Les gens heureux n’ont finalement pas grand chose à raconter, je ne suis pas une exception.

Le goût d’ici à maintenant la saveur d’ailleurs, je vis l’imparfait ce que j’avais imaginé, fantasmé, rêvé les dernières années de ma vie de famille parfaite. Je voulais être libre, je le suis, je peux même me permettre de me plaindre ou d’être malheureuse, on pourrait finir par me croire. Mes posts se raréfient, après des années à noicir un quotidien, j’en oubliais presque de le vivre, enfermée dans cette chambre comme si j’avais 14 ans. La lâcheté d’une femme qui ne prenait plus ses responsabilités qui attendait que l’autre décide à sa place. Je suis toujours surprise, à quelques exceptions très vite oubliées, de la bienveillance des hommes à mon égard. Ils me voient peut-être fragile comme tous ces colliers colorés que j’aime accumuler autour de mon cou.

J’ai fermé tous mes sens aux tentations, supprimé numéro de téléphone et autres liens invisibles. Restent que ceux qui ont mon affection et mon amour. Éliminer le superflu, se consacrer aux essentiels ma chair et mes amis.

Ils seront là vendredi autour de moi et quelques sandwichs club, cocktails secrets et sucettes au coco nutella glacées. Je fête ma nouvelle vie sans celui qui en sera toujours l’homme.

C’est ainsi. Heureux séparés pour ne jamais finir par se détester.
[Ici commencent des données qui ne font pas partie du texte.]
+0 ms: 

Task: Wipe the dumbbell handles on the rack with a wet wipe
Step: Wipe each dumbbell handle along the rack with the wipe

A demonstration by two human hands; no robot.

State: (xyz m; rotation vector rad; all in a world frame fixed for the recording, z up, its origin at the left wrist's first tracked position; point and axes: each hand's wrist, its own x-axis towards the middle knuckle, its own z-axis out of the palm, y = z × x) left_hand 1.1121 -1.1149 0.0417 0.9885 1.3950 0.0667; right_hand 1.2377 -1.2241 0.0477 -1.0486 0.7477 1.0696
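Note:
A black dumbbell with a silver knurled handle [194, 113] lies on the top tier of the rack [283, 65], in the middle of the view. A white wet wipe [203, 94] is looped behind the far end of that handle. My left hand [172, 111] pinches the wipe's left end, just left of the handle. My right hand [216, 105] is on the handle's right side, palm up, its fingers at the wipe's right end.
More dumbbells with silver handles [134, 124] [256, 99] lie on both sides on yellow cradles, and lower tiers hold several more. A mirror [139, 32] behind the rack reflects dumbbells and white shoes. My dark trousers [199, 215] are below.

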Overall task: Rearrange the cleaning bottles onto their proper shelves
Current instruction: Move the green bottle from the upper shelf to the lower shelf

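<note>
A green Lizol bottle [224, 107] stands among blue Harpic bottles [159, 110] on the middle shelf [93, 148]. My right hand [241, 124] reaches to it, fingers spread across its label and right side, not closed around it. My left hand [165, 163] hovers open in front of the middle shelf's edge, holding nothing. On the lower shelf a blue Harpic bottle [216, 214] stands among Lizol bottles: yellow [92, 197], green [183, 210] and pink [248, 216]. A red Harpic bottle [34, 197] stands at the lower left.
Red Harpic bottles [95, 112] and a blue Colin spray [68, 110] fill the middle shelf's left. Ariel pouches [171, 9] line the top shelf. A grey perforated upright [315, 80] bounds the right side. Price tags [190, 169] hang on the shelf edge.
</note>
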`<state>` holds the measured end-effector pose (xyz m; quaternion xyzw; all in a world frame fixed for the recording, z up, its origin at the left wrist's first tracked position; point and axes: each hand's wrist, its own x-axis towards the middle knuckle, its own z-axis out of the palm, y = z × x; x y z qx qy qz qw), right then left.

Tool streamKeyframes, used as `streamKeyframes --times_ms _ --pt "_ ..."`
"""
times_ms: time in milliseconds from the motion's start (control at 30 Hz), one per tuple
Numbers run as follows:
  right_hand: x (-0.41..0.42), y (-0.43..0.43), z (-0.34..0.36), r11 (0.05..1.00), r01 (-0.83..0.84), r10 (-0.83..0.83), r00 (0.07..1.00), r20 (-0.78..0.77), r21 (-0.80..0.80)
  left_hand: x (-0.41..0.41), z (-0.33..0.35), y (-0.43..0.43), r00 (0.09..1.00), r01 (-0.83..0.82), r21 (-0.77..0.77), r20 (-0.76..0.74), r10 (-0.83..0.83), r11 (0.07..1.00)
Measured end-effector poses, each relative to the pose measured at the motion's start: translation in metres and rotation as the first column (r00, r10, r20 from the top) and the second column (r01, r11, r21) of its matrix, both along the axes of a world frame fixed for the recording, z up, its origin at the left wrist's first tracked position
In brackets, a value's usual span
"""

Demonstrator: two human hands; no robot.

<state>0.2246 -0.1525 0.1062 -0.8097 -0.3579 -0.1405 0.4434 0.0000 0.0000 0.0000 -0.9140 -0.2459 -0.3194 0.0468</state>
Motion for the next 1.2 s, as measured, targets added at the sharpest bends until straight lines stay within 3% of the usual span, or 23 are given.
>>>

Heureux cachés pour continuer à s’aimer. Ne jamais atteindre le plaisir pour garder le désir. Toute cette expérience amoureuse qui devrait nous apprendre, nous protéger. Et sans cesse nous retombons en amour. Et sans cesse nous espérons le rencontrer.

Le mien arborera peut-être un tee-shirt bleu assorti à ses yeux.